Single by Bobby Goldsboro

from the album The Bobby Goldsboro Album
- B-side: "Hello Loser"
- Released: November 18, 1963
- Recorded: October 17, 1963
- Studio: Bell Sound (New York City)
- Genre: Traditional pop
- Length: 2:35
- Label: United Artists Records
- Songwriter: Bobby Goldsboro
- Producer: Jack Gold

Bobby Goldsboro singles chronology
| "That's What Love Will Do" (1963) | "See the Funny Little Clown" (1963) | "Whenever He Holds You" (1964) |

= See the Funny Little Clown =

"See the Funny Little Clown" is a song written and sung by Bobby Goldsboro, which he recorded on October 17, 1963 and released on November 18, 1963. In 1964, the song spent 13 weeks on the Billboard Hot 100 chart, peaking at No. 9, while reaching No. 3 on Billboard's Middle-Road Singles chart, No. 10 on the Cash Box Top 100, and No. 30 on Canada's CHUM Hit Parade.

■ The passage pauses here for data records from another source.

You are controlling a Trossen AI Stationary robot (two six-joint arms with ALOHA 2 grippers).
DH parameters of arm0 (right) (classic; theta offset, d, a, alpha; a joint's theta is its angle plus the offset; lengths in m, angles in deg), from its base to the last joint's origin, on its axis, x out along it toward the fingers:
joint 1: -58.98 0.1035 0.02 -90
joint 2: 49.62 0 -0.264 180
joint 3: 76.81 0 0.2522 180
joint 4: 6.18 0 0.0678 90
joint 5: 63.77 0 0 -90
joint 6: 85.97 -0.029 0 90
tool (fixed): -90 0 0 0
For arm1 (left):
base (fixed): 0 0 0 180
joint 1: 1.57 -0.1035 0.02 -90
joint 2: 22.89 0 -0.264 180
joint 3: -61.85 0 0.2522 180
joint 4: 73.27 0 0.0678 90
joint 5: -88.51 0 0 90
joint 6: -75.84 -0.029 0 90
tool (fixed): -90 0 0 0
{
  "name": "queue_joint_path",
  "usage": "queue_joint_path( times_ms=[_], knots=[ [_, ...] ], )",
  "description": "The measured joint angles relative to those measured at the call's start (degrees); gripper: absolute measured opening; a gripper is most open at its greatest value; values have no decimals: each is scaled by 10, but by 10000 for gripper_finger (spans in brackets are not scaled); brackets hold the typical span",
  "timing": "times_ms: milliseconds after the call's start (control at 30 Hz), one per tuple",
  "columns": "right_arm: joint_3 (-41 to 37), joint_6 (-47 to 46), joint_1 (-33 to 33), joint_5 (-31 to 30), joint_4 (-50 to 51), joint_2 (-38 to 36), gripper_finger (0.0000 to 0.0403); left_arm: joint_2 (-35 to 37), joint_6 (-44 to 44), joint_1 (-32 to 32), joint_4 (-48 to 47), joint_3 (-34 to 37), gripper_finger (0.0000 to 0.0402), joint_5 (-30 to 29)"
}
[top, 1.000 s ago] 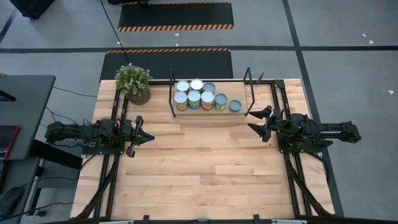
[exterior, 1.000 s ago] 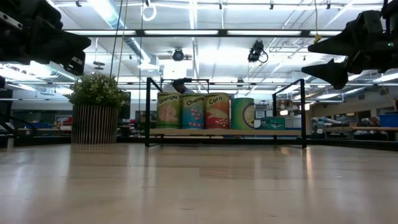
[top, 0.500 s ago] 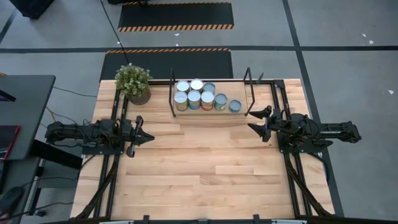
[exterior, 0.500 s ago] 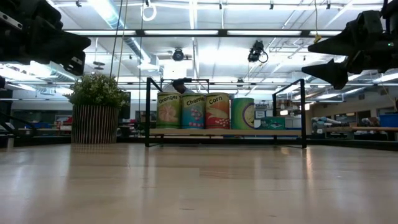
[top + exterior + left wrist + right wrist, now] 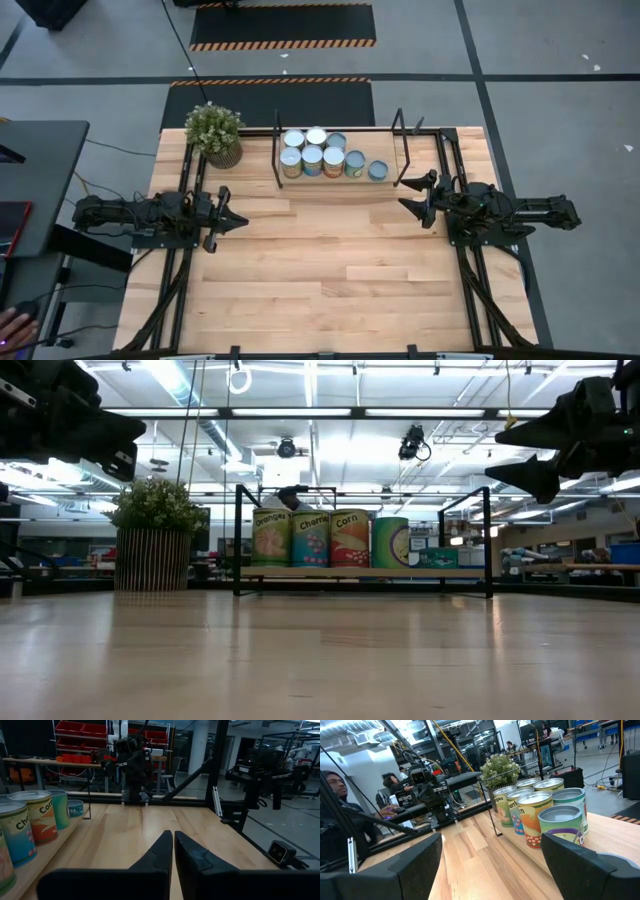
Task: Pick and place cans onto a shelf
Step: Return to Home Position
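Observation:
Several cans [image 5: 318, 155] with silver tops stand upright in two rows on the shelf [image 5: 388, 148], a light board between two black brackets at the table's far middle. They also show in the low view [image 5: 330, 540] and in both wrist views [image 5: 30, 820] [image 5: 545, 815]. My left gripper [image 5: 245, 217] hovers shut over the table's left side, pointing level toward the right. My right gripper [image 5: 400, 195] hovers open over the right side, pointing level toward the left, with nothing between its fingers [image 5: 420, 860]. Neither gripper is near a can.
A potted green plant [image 5: 213, 132] stands at the far left, beside the shelf's left bracket [image 5: 277, 160]. Bare wooden tabletop [image 5: 320, 260] lies between the two arms and toward the near edge. People sit beyond the table [image 5: 335, 785]. A hand [image 5: 8, 325] shows off the table's near left.

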Motion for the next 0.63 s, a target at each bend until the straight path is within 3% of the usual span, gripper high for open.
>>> queue_joint_path(
  times_ms=[633],
  knots=[
    [0, 0, 0, 0, 0, 0, 346, 0, 0, 0, 0, 0, 27, 0]
  ],
)
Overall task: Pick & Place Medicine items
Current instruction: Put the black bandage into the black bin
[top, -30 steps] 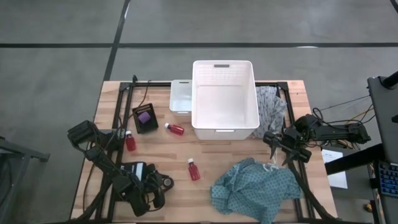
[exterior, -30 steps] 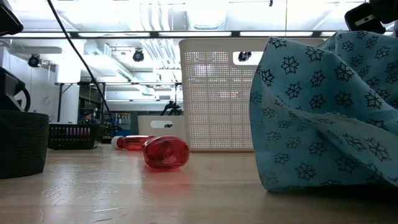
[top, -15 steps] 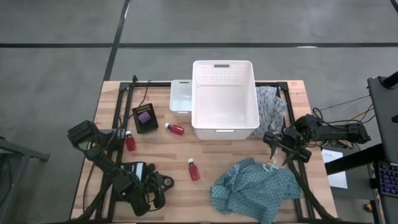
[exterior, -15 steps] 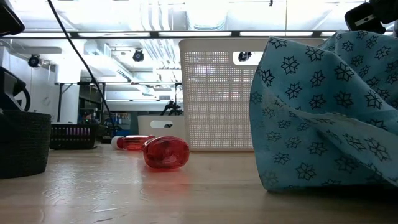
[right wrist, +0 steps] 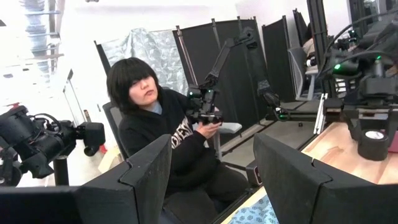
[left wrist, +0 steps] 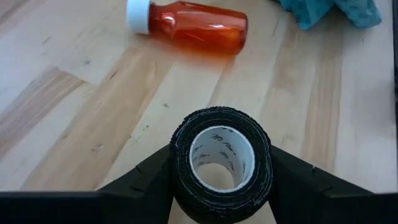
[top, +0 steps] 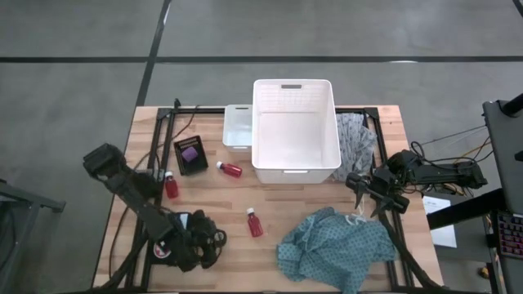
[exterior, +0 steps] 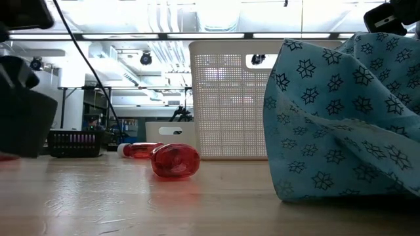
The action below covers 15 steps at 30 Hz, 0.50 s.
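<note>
At lower left of the high view, the left pincer grips a black tape roll above the counter. Three red bottles lie left of centre. At right, the right pincer stands partly open, empty, above the teal cloth.

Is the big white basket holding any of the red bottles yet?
No, the basket is empty; three bottles lie on the table.

One camera looks straight down on the whole tabletop. Another sits at tabletop height, facing the white basket; both show it. Wrist cameras look closely past their fingers.
</note>
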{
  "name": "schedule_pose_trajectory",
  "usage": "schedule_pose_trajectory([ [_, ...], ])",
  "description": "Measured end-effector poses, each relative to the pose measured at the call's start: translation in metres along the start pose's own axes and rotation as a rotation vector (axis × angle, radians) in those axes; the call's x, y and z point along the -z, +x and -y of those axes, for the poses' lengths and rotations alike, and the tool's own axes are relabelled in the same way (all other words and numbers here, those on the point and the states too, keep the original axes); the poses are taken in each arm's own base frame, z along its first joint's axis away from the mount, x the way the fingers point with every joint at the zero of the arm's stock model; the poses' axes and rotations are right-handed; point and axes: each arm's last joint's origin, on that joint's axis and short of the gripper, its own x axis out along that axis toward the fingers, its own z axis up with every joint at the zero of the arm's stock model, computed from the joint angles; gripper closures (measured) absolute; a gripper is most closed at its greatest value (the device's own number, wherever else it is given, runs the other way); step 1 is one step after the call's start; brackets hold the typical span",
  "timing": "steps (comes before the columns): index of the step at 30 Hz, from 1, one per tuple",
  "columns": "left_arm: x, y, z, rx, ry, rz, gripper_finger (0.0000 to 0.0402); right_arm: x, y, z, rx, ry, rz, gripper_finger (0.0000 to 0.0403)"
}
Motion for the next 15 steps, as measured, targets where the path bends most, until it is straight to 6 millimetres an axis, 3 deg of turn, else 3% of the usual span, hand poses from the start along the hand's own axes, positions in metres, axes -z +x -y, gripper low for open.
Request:
schedule_pose_trajectory([
  [7,-0.037,-0.019,-0.024,0.014,-0.161,-0.149,0.0192,0.000,0.000,0.000,0.000,0.000,0.000,0.0179],
  [15,-0.079,-0.042,-0.069,-0.022,-0.351,-0.266,0.0192,0.000,0.000,0.000,0.000,0.000,0.000,0.0179],
])
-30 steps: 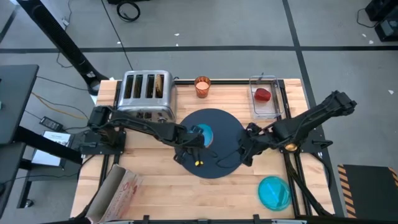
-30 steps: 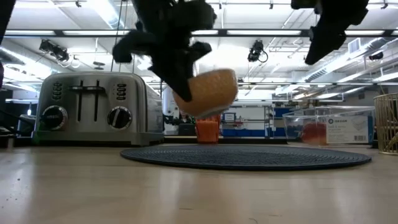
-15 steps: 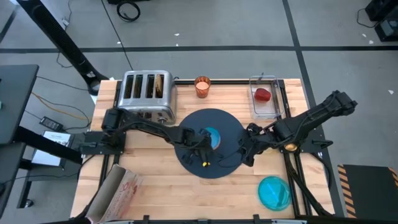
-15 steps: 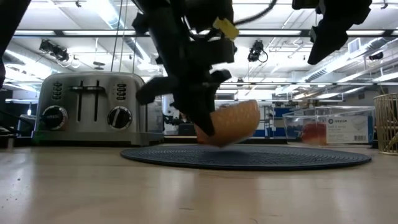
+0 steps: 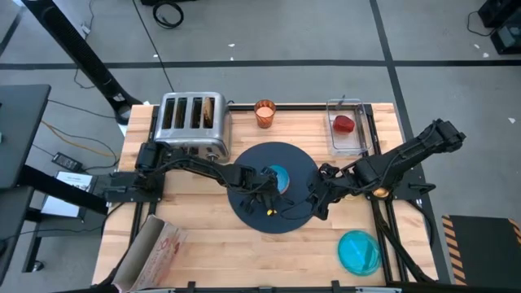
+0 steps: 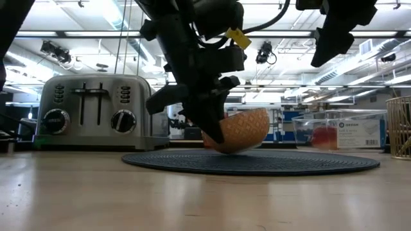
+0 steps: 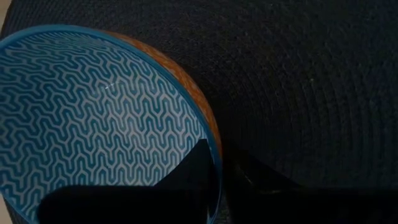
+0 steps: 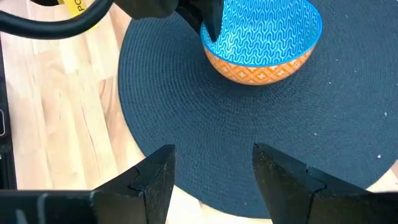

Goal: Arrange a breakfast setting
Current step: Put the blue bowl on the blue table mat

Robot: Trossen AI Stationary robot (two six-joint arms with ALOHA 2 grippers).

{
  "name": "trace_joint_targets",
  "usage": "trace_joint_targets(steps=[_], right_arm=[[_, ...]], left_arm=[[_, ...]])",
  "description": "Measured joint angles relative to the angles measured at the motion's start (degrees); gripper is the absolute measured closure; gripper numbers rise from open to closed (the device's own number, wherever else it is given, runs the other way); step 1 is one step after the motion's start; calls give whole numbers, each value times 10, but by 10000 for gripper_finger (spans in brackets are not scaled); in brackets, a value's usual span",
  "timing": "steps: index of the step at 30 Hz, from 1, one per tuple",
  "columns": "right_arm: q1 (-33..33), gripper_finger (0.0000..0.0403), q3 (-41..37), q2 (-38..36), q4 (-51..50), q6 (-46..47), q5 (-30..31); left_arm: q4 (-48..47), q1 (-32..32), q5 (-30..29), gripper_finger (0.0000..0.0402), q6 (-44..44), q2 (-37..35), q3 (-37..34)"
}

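Note:
A small bowl point(image 5: 278, 178), blue-patterned inside and orange outside, is on the middle of the dark-blue round mat point(image 5: 286, 156). It also shows in the low view point(image 6: 243, 130) and the right wrist view point(image 8: 261, 37). My left gripper point(image 5: 263, 185) is shut on its rim. My right gripper point(image 5: 314, 199) is open and empty, above the mat's right part point(image 8: 211, 155). The orange cup point(image 5: 264, 112) stands behind the mat. A toast slice point(image 5: 210, 110) sticks out of a toaster slot. The red fruit point(image 5: 344, 124) lies in a clear box. The teal plate point(image 5: 359, 251) lies near right. The spoon is not seen. My left gripper holds the bowl's rim point(image 7: 214, 152) on its left side, with one finger point(image 7: 186, 177) inside the bowl and one finger point(image 7: 255, 177) outside. The fingers slant down from the table's left. The bowl's underside point(image 6: 231, 149) is on the mat, and the bowl tilts.
A silver toaster point(image 5: 191, 122) stands at the far left. A clear box point(image 5: 346, 130) stands at the far right. A paper bag point(image 5: 151, 252) lies at the near left corner. Bare wood lies between the bag and the plate.
My left gripper has gone down and a little toward the table's right with the bowl. The bowl was clear above the mat and now meets it, still tilted. My right gripper has edged a little toward the bowl.

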Motion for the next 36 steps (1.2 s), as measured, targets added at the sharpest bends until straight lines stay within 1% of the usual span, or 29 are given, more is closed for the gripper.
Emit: trace_joint_targets(steps=[13, 36], right_arm=[[-12, 185, 0, 0, 7, -2, 3], [-12, 185, 0, 0, 7, -4, 2]], left_arm=[[1, 0, -1, 361, 0, 0, 0], [1, -1, 1, 360, -1, 0, 0]])
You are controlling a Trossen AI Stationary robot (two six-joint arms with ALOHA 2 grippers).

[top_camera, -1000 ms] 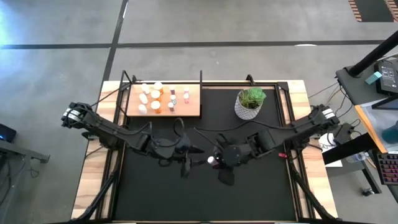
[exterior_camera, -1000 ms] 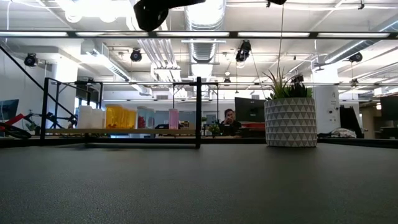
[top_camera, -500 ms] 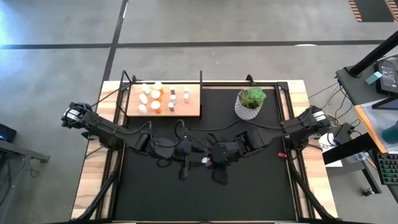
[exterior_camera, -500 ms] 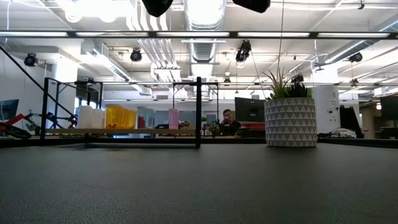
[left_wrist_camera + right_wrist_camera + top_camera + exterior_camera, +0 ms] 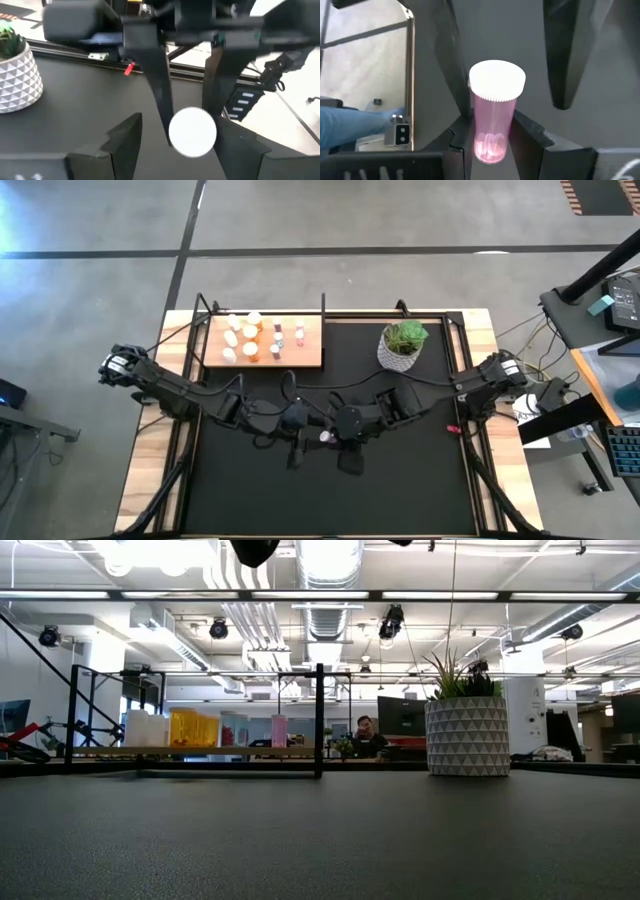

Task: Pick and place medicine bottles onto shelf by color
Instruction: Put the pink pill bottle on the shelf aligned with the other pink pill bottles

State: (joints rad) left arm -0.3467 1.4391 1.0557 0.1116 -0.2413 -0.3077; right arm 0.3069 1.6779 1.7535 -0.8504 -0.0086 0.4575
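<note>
Right gripper (image 5: 330, 438): positioned above the middle of the black surface (image 5: 420, 480); closed on a pink bottle (image 5: 495, 117), which is clamped at its lower body between the two fingers (image 5: 532, 137), the white cap pointing away from the wrist.
Pink bottle: held clear of the surface, lying roughly level; its white cap (image 5: 193, 131) is seen end-on from the left wrist view, facing the left gripper.
Left gripper (image 5: 300, 442): held just beside the right gripper, tip to tip, over the middle of the surface; its fingers (image 5: 122, 142) are parted to either side of the cap, and no contact with the bottle can be made out.
Bottle relative to left gripper: the cap is seen between the parted left fingers, just ahead of them; whether it has entered the gap cannot be told.
Shelf (image 5: 310, 356): a pale wooden board at the far left of the surface, well away from both grippers.
Bottles on shelf (image 5: 250, 336): standing upright in small rows; white ones lie at the end farther from the grippers, orange ones in the middle, pink ones at the nearer end.
Potted plant (image 5: 401, 345): a white patterned pot with green leaves, standing on the surface beyond the right gripper, apart from the shelf.
</note>
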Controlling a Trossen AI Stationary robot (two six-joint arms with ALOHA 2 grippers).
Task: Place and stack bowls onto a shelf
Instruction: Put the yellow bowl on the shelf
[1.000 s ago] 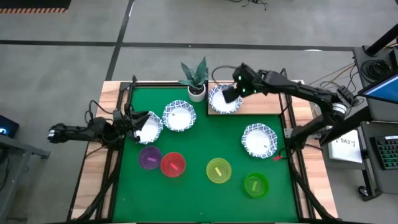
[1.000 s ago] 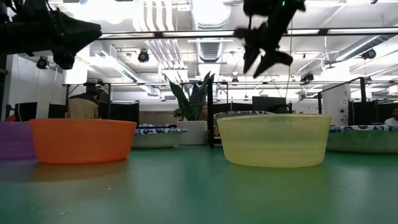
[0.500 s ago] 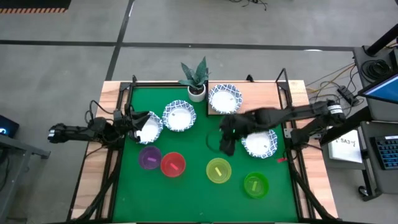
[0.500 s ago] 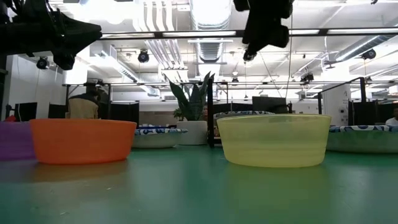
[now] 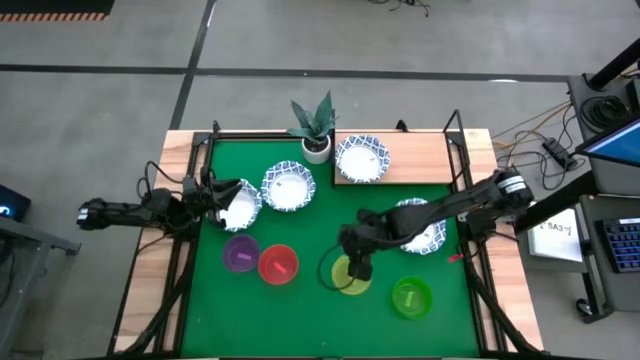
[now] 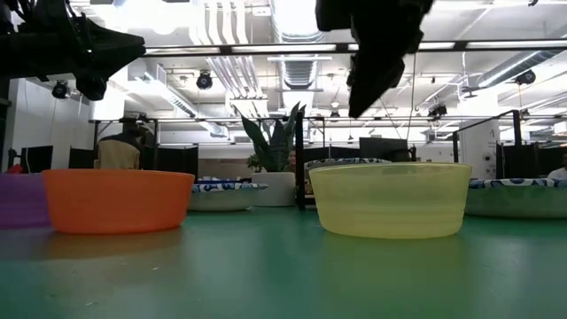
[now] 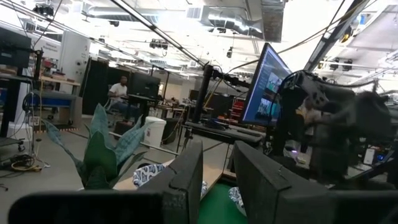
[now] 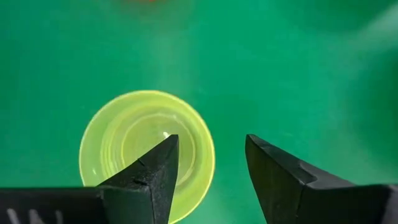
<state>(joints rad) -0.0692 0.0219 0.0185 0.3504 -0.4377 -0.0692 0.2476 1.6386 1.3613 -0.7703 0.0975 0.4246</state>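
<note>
My right gripper (image 5: 354, 266) (image 8: 210, 139) hangs open above the yellow bowl (image 5: 352, 277) (image 8: 147, 149), which sits on the green mat; the low view shows it well clear of the bowl's rim. One finger stands over the bowl's hollow, the other outside its rim. One blue-rimmed white bowl (image 5: 362, 158) rests on the pale wood shelf (image 5: 415, 160). Other white bowls (image 5: 288, 187) (image 5: 241, 207) (image 5: 425, 236) lie on the mat, the last partly under my right arm. Purple (image 5: 240, 255), red (image 5: 278, 265) and green (image 5: 411, 297) bowls sit along the near side. My left gripper (image 5: 220, 193) (image 7: 217, 155) waits at the left, open and empty.
A small white plant pot (image 5: 316, 144) with spiky leaves stands at the far edge beside the shelf. Black frame posts (image 5: 458, 130) rise at the mat's corners. Bare green mat (image 5: 320, 230) lies between the white bowls and the coloured ones.
My right gripper has swung from above the bowl on the shelf toward the near edge and down, rolling its wrist, and now hangs over the yellow bowl. The bowl on the shelf has stayed in place.
</note>
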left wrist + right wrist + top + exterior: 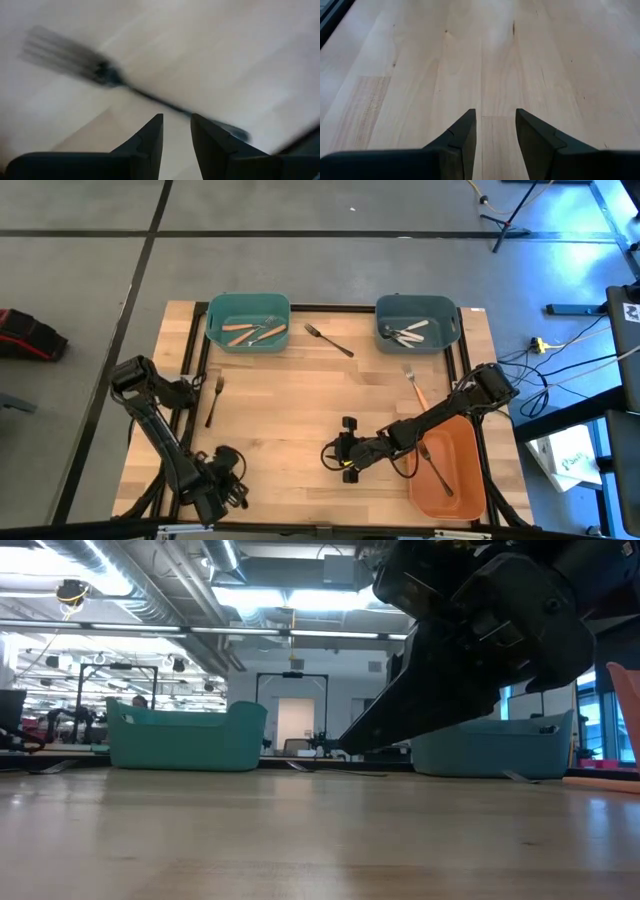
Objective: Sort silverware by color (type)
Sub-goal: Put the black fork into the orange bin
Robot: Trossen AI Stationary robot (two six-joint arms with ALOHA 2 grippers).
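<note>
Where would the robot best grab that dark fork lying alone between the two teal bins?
Probably at the middle of the dark fork's thin handle, coming straight down from above. It lies flat on the table, angled, clear of both teal bins, so a pincer closing across the narrow handle fits. The tines are wider and harder to pinch. The right pincer sits nearer.

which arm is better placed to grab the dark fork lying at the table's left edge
Left, probably. The left gripper is open with the dark fork just ahead in its wrist view. The right gripper sees only bare table, low near the middle by the orange bin.
</note>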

The song was ranked No. 90 on the Cash Box "Top 100 Chart Hits of 1964."

==Background==
This song deals about himself, who is hopelessly in love with a woman, even when he tried to be funny with himself, in order to attract the woman's attention. It is in the last line, that the narrator states that it is he, who is that sad and funny little clown.

==Chart performance==

| Chart (1964) | Peak position |
|---|---|
| US Billboard Hot 100 | 9 |
| US Billboard Middle-Road Singles | 3 |
| US Cash Box Top 100 | 10 |
| Canada - CHUM Hit Parade | 30 |

==Cover versions==
- Billie Jo Spears released a cover of "See the Funny Little Clown" in 1974, with her version reaching No. 80 on Billboard's Hot Country chart.